Data segment:
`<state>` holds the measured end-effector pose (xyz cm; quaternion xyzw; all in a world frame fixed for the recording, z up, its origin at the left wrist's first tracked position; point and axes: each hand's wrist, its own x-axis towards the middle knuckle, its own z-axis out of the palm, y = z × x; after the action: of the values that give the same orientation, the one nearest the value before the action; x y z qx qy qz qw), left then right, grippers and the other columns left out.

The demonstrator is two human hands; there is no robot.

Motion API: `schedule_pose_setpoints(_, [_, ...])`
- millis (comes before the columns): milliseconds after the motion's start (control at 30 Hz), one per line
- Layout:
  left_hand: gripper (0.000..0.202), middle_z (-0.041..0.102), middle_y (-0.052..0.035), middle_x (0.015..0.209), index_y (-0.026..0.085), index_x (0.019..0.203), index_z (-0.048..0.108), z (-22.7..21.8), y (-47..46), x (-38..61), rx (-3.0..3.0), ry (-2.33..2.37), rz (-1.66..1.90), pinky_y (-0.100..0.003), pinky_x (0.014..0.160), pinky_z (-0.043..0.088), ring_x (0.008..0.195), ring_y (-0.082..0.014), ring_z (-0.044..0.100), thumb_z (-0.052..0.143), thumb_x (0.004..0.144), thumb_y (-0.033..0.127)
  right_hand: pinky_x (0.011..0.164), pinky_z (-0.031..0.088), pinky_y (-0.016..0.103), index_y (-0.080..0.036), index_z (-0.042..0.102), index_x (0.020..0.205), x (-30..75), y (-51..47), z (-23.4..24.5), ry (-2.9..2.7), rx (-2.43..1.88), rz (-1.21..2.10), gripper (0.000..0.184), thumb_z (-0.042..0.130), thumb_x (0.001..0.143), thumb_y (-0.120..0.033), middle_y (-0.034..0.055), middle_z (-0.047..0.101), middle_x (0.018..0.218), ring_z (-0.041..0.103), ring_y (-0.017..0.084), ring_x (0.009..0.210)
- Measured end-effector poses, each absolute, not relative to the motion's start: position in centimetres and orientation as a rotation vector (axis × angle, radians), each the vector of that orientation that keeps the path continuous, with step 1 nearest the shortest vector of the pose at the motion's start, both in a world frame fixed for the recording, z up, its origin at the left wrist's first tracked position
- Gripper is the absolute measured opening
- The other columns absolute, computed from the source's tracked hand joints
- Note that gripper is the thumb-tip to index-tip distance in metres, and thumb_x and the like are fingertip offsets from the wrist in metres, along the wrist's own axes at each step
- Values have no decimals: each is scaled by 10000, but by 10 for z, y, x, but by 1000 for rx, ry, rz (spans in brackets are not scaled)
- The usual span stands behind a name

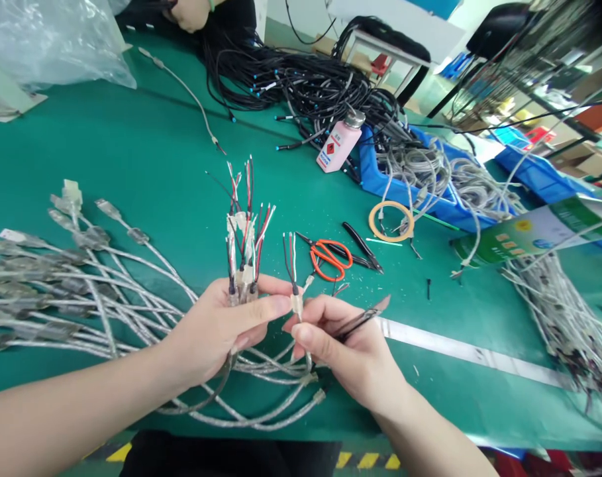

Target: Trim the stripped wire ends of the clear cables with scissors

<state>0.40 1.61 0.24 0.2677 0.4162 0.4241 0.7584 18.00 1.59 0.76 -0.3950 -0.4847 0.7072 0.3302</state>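
Observation:
My left hand (231, 324) is closed round a bundle of cable ends (242, 278), their stripped black, red and white wires pointing up. Its thumb and forefinger also touch a single cable end (297, 303) with loose thin wires. My right hand (348, 344) pinches that same cable just below its pale sleeve. Tweezers (363, 319) lie across the right hand's fingers, with the tip past the knuckles. From the left bundle, silvery braided USB cables (146, 318) fan out over the table to the left. Some cable ends (315, 391) lie below my hands.
Orange-handled scissors (330, 260) and black cutters (363, 248) lie beyond my right hand, near a tape roll (391, 204). Further back stand a pink bottle (339, 142), a blue bin (375, 165) of cables and a black cable heap (301, 79). Another person's hand (191, 13) shows at the top.

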Motion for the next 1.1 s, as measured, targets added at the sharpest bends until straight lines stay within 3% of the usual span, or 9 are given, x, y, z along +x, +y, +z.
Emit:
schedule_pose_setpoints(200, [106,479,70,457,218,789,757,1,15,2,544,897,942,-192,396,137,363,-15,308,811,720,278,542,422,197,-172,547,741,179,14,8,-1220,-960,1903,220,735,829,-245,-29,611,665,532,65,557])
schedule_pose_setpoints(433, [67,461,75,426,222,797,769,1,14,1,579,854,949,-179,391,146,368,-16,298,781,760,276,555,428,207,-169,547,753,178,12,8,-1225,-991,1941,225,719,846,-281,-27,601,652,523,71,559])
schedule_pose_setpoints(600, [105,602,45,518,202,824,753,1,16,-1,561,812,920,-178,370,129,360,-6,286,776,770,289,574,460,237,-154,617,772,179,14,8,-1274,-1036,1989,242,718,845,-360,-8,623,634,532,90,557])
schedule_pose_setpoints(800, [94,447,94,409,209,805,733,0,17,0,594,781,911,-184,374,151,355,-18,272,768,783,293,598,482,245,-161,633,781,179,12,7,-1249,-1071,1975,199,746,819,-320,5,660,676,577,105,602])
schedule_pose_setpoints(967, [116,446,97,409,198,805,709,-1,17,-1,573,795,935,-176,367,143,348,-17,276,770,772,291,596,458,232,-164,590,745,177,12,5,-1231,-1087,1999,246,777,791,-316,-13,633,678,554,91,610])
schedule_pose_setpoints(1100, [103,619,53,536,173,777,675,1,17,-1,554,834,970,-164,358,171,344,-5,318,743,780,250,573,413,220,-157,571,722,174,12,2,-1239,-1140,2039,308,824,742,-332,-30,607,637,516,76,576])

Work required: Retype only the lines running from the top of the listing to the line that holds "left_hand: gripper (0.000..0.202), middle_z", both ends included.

Written response:
`<state>` holds the measured end-effector pose (xyz cm; quaternion xyzw; all in a world frame fixed for the recording, z up, its origin at the left wrist's first tracked position; point and axes: each hand's wrist, its own x-axis towards the middle knuckle, its own z-axis out of the palm, y = z × x; after the action: of the values that give the same orientation, the one nearest the value before the action; x y z qx qy qz qw), left then right, grippers and the other columns left out.

The demonstrator is two human hands; there is no robot.

Motion API: `schedule_pose_setpoints(_, [_, ...])`
- millis (comes before the columns): milliseconds after the motion's start (control at 30 Hz), one per line
- Layout:
  left_hand: gripper (0.000..0.202), middle_z (-0.041..0.102), middle_y (-0.052..0.035), middle_x (0.015..0.209), index_y (-0.026..0.085), index_x (0.019..0.203), index_z (-0.048..0.108), z (-22.7..21.8), y (-47..46), x (-38..61), rx (-3.0..3.0), ry (-2.33..2.37), rz (-1.66..1.90), pinky_y (-0.100..0.003), pinky_x (0.014..0.160), pinky_z (-0.043..0.088), ring_x (0.008..0.195), ring_y (-0.082..0.014), ring_z (-0.044..0.100), thumb_z (-0.052..0.143), thumb_x (0.004..0.144), thumb_y (-0.033..0.127)

No more output is needed for this exercise.